» **TASK OBJECTIVE**:
A precise repetition of every line below is the required answer.

Excerpts from a dataset
□ □ □

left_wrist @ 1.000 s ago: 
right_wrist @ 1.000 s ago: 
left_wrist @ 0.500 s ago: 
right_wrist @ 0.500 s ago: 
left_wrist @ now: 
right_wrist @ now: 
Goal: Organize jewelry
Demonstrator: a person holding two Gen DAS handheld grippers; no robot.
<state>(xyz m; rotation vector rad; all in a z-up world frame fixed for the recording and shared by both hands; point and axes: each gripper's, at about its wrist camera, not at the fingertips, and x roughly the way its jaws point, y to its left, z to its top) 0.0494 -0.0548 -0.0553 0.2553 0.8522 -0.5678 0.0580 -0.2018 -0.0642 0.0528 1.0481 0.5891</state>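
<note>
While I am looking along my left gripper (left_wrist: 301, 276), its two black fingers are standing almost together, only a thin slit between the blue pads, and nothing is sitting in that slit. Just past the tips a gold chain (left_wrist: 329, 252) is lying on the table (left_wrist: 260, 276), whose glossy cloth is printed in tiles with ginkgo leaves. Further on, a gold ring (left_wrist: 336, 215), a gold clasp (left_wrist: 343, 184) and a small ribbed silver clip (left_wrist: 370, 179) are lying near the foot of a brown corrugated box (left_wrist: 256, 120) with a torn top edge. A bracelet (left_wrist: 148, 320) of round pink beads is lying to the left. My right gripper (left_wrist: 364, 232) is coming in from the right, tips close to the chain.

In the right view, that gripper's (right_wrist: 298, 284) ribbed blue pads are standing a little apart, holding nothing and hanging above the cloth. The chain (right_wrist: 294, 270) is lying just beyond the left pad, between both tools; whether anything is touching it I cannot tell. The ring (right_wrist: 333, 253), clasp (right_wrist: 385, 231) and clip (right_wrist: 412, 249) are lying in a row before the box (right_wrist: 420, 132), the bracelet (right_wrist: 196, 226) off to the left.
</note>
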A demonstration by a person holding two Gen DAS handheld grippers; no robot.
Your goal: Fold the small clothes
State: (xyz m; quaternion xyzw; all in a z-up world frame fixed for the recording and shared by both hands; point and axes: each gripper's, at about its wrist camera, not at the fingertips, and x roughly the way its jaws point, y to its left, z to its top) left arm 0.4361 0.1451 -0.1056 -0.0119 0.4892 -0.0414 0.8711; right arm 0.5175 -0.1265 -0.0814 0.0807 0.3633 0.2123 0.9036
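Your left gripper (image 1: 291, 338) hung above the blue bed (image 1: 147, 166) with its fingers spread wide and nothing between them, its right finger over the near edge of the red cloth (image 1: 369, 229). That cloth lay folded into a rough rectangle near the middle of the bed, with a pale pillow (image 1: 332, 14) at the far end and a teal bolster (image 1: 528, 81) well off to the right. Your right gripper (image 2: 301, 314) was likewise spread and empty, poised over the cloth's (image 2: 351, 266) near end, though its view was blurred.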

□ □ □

» **THE COMPLETED TASK**:
left_wrist @ 1.000 s ago: 
right_wrist @ 1.000 s ago: 
left_wrist @ 0.500 s ago: 
right_wrist @ 0.500 s ago: 
left_wrist @ now: 
right_wrist @ now: 
Goal: Organize jewelry
Demonstrator: a person holding two Gen DAS handheld grippers; no robot.
<state>(xyz m; rotation vector rad; all in a z-up world frame fixed for the recording and shared by both hands; point and axes: each gripper's, at about its wrist camera, not at the fingertips, and x roughly the way its jaws point, y to its left, z to its top) 0.0494 -0.0548 -0.0553 0.2553 0.8522 -0.5678 0.0580 -0.2018 -0.0642 0.0528 1.0481 0.5891</state>
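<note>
While I am looking along my left gripper (left_wrist: 301, 276), its two black fingers are standing almost together, only a thin slit between the blue pads, and nothing is sitting in that slit. Just past the tips a gold chain (left_wrist: 329, 252) is lying on the table (left_wrist: 260, 276), whose glossy cloth is printed in tiles with ginkgo leaves. Further on, a gold ring (left_wrist: 336, 215), a gold clasp (left_wrist: 343, 184) and a small ribbed silver clip (left_wrist: 370, 179) are lying near the foot of a brown corrugated box (left_wrist: 256, 120) with a torn top edge. A bracelet (left_wrist: 148, 320) of round pink beads is lying to the left. My right gripper (left_wrist: 364, 232) is coming in from the right, tips close to the chain.

In the right view, that gripper's (right_wrist: 298, 284) ribbed blue pads are standing a little apart, holding nothing and hanging above the cloth. The chain (right_wrist: 294, 270) is lying just beyond the left pad, between both tools; whether anything is touching it I cannot tell. The ring (right_wrist: 333, 253), clasp (right_wrist: 385, 231) and clip (right_wrist: 412, 249) are lying in a row before the box (right_wrist: 420, 132), the bracelet (right_wrist: 196, 226) off to the left.
</note>
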A demonstration by a person holding two Gen DAS handheld grippers; no robot.
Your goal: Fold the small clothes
State: (xyz m; quaternion xyzw; all in a z-up world frame fixed for the recording and shared by both hands; point and axes: each gripper's, at about its wrist camera, not at the fingertips, and x roughly the way its jaws point, y to its left, z to its top) left arm 0.4361 0.1451 -0.1056 -0.0119 0.4892 -0.0414 0.8711; right arm 0.5175 -0.1265 -0.0814 0.0807 0.3633 0.2123 0.9036
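Your left gripper (image 1: 291, 338) hung above the blue bed (image 1: 147, 166) with its fingers spread wide and nothing between them, its right finger over the near edge of the red cloth (image 1: 369, 229). That cloth lay folded into a rough rectangle near the middle of the bed, with a pale pillow (image 1: 332, 14) at the far end and a teal bolster (image 1: 528, 81) well off to the right. Your right gripper (image 2: 301, 314) was likewise spread and empty, poised over the cloth's (image 2: 351, 266) near end, though its view was blurred.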

The answer has been fully written out.